NPM1 has clearly showed growth promoting characteristics, as testified by the overexpression of NPM1 that stimulates the growth in vitro of glioma cell lines. In addition, NPM1 correlates with the proliferation markers PCNA and Cyclin A in glioma tumor tissue, and with a poorer prognosis [17,18]. However, different works favor NPM1 also as a tumor suppressive protein. In glial tumor cells ARF protein has been shown to interact with NPM1, which colocalizes with EGR-1. Since the activity of nucleolar EGR- 1 is hampered in ARF-/-cells, and ARF transcription is regulated by EGR-1 while the turnover of ARF protein is under the control of NPM1, we speculated that some sort of cooperation between EGR-1 and NPM1 might also be present. At this point it would be important to know whether the expression of NPM1 is somehow correlated to that of EGR-1, and whether this correlation applies to different cellular types and stress conditions. Finally, we would like to know whether, in analogy to ARF, NPM1 contributes to the EGR-1 stability within the nucleolus.

As can be seen from the above discussion, we are just beginning to elucidate the complex role of nucleolus in tumor biology, and what can be learnt from tumor biology to uncover the multifaceted reality of the nucleolus.

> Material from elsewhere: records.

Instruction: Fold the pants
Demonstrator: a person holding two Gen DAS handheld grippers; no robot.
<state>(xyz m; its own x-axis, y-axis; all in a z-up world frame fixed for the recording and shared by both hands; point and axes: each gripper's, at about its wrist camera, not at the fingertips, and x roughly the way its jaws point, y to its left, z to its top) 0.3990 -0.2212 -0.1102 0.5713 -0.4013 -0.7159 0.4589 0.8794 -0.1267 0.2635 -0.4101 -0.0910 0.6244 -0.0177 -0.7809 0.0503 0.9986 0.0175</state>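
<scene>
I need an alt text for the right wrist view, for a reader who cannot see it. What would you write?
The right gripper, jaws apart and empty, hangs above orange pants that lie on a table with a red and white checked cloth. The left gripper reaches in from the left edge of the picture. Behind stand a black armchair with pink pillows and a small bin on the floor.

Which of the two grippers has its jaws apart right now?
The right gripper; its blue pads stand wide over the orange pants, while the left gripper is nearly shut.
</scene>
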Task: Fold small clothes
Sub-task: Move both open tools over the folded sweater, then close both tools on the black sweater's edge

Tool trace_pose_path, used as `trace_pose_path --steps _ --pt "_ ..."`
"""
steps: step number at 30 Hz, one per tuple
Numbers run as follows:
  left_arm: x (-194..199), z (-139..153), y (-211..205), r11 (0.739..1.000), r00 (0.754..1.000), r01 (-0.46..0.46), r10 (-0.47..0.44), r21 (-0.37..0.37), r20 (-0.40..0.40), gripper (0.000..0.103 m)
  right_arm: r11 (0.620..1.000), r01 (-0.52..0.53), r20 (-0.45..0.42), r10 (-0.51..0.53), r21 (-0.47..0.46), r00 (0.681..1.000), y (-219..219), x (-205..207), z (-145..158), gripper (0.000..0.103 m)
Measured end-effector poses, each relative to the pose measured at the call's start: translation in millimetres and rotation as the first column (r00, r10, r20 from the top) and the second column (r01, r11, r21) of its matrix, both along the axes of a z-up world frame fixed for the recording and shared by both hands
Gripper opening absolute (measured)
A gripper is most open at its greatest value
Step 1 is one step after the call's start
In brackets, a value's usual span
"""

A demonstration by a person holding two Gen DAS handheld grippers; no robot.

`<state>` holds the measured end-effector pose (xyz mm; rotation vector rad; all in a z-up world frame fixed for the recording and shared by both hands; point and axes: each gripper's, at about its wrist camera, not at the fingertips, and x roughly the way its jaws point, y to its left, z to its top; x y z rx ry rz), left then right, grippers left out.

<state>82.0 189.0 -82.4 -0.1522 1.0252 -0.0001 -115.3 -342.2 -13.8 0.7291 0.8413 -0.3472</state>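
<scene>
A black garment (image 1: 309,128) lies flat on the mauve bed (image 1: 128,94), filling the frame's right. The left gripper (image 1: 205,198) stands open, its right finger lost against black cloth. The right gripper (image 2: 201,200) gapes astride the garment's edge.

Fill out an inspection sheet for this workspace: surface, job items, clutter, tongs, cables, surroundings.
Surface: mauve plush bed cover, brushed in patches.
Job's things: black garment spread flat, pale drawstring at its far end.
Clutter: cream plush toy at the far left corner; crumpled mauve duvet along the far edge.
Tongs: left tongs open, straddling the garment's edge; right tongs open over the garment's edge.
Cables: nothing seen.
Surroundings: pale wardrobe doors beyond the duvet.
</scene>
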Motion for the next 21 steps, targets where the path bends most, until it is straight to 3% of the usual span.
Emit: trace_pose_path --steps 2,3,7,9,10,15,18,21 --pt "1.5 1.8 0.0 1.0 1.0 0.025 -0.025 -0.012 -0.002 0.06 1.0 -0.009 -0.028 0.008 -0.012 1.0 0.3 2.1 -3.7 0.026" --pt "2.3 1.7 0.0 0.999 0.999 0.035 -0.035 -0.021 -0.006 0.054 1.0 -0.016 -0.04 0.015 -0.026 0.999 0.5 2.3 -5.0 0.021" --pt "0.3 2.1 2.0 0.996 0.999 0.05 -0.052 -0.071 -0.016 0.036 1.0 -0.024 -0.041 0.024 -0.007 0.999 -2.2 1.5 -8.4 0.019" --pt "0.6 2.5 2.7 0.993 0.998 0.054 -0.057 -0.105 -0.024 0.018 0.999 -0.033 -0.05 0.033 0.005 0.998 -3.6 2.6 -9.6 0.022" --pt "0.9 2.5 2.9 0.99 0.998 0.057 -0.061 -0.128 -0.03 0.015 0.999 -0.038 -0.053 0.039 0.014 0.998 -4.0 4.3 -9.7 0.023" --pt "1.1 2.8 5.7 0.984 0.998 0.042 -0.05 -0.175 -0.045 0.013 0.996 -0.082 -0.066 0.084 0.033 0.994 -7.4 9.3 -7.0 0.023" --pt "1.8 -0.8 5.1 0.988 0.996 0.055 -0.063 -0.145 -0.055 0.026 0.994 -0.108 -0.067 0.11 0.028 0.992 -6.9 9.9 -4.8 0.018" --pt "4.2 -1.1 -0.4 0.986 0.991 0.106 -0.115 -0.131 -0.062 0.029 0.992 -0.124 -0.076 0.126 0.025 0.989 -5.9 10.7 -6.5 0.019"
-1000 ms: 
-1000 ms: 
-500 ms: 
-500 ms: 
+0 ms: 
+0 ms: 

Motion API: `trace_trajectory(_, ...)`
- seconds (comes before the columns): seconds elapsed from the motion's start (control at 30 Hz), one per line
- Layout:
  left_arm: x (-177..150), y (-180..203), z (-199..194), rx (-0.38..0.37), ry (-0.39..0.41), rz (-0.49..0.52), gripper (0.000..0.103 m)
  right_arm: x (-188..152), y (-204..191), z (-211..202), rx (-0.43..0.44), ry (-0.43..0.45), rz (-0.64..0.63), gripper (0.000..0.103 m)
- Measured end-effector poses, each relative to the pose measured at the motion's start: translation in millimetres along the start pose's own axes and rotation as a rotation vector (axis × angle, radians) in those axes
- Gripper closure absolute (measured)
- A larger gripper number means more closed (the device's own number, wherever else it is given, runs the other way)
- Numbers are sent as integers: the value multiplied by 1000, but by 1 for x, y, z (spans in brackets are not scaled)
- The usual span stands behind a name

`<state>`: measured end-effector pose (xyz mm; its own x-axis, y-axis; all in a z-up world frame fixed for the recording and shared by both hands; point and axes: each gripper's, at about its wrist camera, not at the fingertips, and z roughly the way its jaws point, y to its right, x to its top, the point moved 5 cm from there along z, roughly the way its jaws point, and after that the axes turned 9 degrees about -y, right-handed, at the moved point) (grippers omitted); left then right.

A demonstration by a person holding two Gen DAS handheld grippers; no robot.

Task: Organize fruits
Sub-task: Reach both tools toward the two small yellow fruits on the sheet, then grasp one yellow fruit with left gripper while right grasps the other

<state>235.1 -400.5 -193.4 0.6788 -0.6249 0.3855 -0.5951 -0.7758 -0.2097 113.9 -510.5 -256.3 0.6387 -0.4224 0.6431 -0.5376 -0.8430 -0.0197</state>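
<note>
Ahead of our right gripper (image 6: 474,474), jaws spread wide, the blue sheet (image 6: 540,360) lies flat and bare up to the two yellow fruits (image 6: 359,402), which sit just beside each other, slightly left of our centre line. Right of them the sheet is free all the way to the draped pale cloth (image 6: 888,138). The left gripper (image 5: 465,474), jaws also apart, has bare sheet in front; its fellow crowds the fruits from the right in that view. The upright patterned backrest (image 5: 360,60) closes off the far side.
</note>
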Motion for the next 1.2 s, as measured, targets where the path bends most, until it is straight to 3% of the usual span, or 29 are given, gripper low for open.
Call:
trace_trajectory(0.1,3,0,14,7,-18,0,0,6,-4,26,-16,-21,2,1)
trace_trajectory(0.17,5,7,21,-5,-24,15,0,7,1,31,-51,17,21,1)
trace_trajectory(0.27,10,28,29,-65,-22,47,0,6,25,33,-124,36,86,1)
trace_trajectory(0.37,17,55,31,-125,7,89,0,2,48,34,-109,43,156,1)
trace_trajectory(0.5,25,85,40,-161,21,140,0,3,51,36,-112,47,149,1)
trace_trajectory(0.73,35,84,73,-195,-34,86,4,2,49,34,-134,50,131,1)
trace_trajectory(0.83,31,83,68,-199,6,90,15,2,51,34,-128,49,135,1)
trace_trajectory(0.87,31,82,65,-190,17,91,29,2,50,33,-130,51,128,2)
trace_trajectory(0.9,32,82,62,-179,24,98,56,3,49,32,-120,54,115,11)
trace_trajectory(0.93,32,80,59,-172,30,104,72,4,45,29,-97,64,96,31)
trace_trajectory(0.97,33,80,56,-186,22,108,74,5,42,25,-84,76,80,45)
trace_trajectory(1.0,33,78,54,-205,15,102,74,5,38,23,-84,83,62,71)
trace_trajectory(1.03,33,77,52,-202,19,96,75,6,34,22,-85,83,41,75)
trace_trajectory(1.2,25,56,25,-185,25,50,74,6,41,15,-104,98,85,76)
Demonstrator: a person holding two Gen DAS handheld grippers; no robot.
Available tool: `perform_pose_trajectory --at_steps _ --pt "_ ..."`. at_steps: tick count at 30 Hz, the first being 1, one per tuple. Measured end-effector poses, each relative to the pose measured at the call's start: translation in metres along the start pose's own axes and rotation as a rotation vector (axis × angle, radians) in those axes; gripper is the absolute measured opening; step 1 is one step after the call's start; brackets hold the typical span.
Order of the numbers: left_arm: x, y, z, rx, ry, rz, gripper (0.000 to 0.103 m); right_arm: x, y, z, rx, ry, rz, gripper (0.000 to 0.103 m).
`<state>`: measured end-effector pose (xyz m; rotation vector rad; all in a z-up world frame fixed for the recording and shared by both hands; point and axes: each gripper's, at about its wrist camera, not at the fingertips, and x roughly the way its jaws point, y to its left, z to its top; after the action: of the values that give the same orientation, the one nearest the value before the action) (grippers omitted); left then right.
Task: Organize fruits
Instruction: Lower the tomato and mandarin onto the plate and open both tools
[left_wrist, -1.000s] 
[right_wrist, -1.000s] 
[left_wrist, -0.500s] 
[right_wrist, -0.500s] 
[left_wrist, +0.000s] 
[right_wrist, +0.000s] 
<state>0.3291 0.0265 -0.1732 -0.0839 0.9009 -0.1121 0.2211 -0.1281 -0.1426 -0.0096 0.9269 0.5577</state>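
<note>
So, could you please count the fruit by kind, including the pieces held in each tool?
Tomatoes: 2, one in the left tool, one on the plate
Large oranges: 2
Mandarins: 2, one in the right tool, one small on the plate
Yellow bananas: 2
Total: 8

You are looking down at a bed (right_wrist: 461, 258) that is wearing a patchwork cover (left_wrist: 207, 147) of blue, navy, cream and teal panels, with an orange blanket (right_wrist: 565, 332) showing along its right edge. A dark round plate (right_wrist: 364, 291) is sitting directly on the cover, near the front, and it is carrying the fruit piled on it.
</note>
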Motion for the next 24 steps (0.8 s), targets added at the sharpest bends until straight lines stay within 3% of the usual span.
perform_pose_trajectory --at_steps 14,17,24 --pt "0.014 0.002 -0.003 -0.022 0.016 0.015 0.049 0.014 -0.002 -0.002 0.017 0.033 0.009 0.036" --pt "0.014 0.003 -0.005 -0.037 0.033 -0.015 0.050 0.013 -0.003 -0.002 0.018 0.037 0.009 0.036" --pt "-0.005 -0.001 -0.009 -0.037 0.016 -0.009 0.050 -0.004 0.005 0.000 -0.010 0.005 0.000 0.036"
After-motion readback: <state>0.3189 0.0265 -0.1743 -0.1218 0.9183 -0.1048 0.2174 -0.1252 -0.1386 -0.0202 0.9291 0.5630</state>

We hope that more adequate tissue models will be adopted for the future, such as freshly derived primary tumor cell lines and that tumor heterogeneity will be taken somehow in consideration in the analysis of this already complex matter.

Finally, in view of the emerging role of nucleolus in brain cancer we expect that for the future these investigations will bring new ideas for a renewing cancer therapy and a more appropriate tumor classification.